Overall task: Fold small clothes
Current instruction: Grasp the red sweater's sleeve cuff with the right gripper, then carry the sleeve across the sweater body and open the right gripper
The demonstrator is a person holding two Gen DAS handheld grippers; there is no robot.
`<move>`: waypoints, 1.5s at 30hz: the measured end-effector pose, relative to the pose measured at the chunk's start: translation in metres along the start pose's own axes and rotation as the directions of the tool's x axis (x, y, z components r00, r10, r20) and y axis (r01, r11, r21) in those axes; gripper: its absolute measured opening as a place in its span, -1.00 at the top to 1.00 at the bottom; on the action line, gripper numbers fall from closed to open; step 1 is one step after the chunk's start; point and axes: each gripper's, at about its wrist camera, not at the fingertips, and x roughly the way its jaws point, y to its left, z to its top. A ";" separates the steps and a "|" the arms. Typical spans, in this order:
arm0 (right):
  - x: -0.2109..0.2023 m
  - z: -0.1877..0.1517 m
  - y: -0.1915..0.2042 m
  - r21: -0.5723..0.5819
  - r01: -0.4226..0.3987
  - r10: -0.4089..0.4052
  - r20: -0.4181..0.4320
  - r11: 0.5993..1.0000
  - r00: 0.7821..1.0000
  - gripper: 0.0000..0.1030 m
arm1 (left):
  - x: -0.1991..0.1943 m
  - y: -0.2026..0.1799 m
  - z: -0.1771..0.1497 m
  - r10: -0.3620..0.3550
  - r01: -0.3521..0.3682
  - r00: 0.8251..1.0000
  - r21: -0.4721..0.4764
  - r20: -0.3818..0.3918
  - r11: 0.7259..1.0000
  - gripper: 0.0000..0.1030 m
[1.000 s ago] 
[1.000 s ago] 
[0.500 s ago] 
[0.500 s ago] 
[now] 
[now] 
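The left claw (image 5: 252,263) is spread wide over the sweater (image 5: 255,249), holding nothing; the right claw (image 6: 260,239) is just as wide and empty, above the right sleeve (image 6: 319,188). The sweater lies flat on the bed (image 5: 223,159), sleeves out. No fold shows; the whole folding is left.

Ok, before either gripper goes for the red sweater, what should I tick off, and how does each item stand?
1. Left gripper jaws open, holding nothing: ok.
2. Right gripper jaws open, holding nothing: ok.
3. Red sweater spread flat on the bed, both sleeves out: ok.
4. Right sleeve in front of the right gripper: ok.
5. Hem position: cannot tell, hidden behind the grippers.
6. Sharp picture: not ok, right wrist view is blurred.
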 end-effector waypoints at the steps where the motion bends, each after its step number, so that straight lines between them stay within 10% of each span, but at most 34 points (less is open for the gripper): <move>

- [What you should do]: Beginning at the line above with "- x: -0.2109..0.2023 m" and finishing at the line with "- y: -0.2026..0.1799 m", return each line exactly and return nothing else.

- [Solution]:
  - x: -0.2109..0.2023 m
  - z: -0.1877..0.1517 m
  - y: -0.1915..0.2042 m
  - r21: -0.5723..0.5819
  - r01: -0.4226..0.3987
  - r10: -0.4089..0.4052
  - r20: -0.4181..0.4320
  - r11: 0.5993..1.0000
  - r00: 0.7821..1.0000
  - gripper: 0.0000..0.1030 m
arm1 (left):
  - x: -0.1991..0.1943 m
  - y: -0.2026..0.1799 m

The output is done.